Give back the full listing, character for character, with no pictures.
======== Recorded information
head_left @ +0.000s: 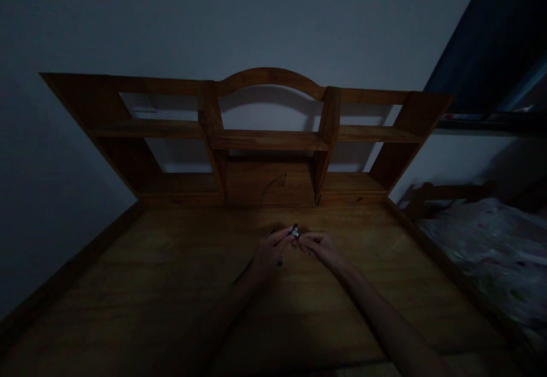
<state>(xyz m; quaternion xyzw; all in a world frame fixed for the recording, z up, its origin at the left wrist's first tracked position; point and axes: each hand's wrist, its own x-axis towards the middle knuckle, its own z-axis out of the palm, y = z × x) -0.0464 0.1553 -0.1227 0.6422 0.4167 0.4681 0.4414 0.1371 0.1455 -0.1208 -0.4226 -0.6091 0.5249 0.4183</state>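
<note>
My left hand [270,249] and my right hand [318,246] meet over the middle of a wooden desk [171,286]. Both are closed in a pinch around a small shiny metal object [294,230] held between the fingertips. A thin dark cord or strap [248,267] trails from under my left hand toward the lower left. The room is very dim, so I cannot make out what the small object is.
A wooden hutch [269,138] with bare shelves stands at the back of the desk against a pale wall. A raised wooden rim runs along the desk's left and right sides. A bed with patterned bedding [487,251] lies to the right.
</note>
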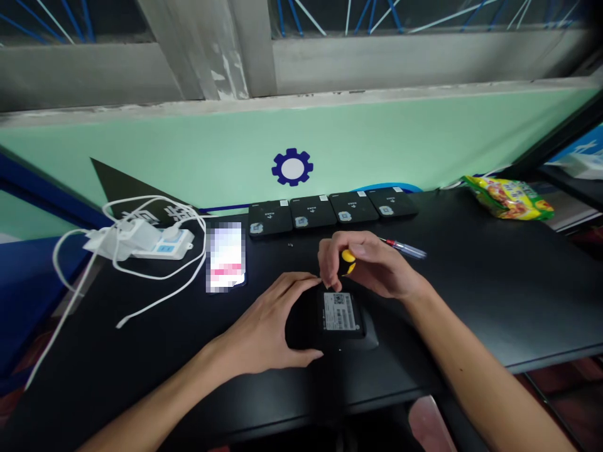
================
(Answer space)
head_left @ +0.000s: 
<state>(xyz m; quaternion xyzw; all in a world frame fixed for the recording, z up, its origin at the left wrist's first tracked position; point and axes: each hand's wrist, its own x-axis towards the middle knuckle, its own z-axis out of the palm, y = z × x) -0.0464 0.1553 -0.1227 0.6422 0.4167 0.4681 0.4414 0.1371 0.1455 -0.1208 -0.4226 -0.6091 0.5249 0.4183</state>
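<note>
My left hand [270,249] and my right hand [318,246] meet over the middle of a wooden desk [171,286]. Both are closed in a pinch around a small shiny metal object [294,230] held between the fingertips. A thin dark cord or strap [248,267] trails from under my left hand toward the lower left. The room is very dim, so I cannot make out what the small object is.
A wooden hutch [269,138] with bare shelves stands at the back of the desk against a pale wall. A raised wooden rim runs along the desk's left and right sides. A bed with patterned bedding [487,251] lies to the right.
</note>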

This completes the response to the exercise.